**Your instructions:** All lines of the records below that contain the word "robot" must be listed.

**Available records:**

▶

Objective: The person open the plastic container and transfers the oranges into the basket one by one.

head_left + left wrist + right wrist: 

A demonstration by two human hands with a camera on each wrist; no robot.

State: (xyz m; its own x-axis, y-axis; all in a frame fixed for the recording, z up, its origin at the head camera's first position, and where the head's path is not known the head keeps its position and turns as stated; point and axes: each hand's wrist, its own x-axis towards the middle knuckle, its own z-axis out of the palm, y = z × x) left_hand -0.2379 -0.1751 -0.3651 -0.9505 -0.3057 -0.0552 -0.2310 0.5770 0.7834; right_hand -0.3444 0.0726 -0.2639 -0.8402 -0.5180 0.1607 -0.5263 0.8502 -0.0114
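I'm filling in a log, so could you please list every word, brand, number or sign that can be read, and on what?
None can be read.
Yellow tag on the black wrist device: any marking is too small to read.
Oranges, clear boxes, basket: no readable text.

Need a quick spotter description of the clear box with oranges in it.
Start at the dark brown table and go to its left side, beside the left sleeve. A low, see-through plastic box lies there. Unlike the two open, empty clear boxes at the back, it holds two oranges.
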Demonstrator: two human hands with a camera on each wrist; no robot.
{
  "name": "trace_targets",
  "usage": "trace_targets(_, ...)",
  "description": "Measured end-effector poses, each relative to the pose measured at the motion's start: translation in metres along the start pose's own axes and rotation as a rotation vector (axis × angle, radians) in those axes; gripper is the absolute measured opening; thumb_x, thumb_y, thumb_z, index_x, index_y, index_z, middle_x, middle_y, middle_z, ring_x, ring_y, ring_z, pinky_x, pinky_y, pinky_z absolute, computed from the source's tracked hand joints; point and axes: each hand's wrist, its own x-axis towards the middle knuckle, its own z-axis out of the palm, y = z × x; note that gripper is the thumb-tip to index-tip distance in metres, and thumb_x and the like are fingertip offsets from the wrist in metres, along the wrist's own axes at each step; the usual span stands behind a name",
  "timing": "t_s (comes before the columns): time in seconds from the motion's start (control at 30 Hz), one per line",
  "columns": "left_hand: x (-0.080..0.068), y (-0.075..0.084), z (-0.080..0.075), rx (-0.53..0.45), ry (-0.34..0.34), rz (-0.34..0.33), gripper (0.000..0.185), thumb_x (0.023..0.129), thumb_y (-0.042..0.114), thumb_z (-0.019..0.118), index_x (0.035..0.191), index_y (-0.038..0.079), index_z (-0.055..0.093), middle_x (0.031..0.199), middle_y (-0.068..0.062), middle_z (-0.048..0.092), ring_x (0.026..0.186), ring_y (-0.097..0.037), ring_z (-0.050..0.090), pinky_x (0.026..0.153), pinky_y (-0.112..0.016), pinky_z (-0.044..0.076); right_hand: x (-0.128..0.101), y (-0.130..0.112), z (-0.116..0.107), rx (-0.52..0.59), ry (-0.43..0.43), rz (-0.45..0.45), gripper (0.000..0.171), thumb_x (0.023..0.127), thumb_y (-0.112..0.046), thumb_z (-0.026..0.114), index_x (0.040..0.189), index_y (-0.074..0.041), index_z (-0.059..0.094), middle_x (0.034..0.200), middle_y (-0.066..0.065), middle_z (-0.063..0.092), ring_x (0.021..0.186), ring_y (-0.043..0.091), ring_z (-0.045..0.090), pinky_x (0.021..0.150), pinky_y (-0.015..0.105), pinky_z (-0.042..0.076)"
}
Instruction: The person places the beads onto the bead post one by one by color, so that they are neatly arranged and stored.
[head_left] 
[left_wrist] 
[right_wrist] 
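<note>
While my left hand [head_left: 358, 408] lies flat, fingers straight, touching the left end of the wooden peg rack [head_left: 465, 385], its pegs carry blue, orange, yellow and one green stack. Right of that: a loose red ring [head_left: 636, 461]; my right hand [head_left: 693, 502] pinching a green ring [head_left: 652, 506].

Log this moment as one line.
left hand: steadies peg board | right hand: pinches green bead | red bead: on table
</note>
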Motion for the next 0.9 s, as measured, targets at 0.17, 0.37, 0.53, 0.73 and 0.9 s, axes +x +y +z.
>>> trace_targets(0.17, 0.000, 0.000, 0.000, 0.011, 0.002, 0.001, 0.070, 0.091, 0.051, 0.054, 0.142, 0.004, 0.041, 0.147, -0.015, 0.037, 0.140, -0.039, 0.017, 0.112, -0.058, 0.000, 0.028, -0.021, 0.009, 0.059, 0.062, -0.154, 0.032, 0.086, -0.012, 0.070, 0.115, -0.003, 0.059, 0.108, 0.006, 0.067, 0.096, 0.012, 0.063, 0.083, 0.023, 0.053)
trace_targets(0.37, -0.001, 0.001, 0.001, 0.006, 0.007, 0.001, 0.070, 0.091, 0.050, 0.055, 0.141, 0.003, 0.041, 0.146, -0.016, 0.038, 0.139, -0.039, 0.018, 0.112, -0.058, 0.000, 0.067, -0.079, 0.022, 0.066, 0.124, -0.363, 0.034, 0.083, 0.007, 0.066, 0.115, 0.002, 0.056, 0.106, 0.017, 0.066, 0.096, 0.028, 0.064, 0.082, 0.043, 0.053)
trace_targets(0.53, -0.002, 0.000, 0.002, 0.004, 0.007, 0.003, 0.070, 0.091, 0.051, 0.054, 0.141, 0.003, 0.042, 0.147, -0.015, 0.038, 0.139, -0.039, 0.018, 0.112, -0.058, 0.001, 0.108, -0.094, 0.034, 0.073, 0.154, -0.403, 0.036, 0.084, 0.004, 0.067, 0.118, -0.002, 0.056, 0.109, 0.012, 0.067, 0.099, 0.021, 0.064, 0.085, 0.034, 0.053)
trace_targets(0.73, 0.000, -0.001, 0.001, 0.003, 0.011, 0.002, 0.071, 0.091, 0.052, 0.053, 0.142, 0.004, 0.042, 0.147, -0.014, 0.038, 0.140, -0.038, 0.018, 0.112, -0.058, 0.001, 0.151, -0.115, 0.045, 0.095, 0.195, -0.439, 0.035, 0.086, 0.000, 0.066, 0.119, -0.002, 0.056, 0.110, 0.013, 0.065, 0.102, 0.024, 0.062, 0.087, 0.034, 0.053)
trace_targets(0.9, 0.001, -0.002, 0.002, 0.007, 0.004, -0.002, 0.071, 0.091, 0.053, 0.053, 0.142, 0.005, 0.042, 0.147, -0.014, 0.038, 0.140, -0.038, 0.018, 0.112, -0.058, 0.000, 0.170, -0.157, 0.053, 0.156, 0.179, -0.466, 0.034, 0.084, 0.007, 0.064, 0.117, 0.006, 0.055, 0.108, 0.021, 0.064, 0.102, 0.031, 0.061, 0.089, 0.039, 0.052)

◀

**Answer to the problem:**
A demonstration by two human hands with a camera on each wrist; no robot.
Demonstrator: two human hands with a camera on each wrist; no robot.

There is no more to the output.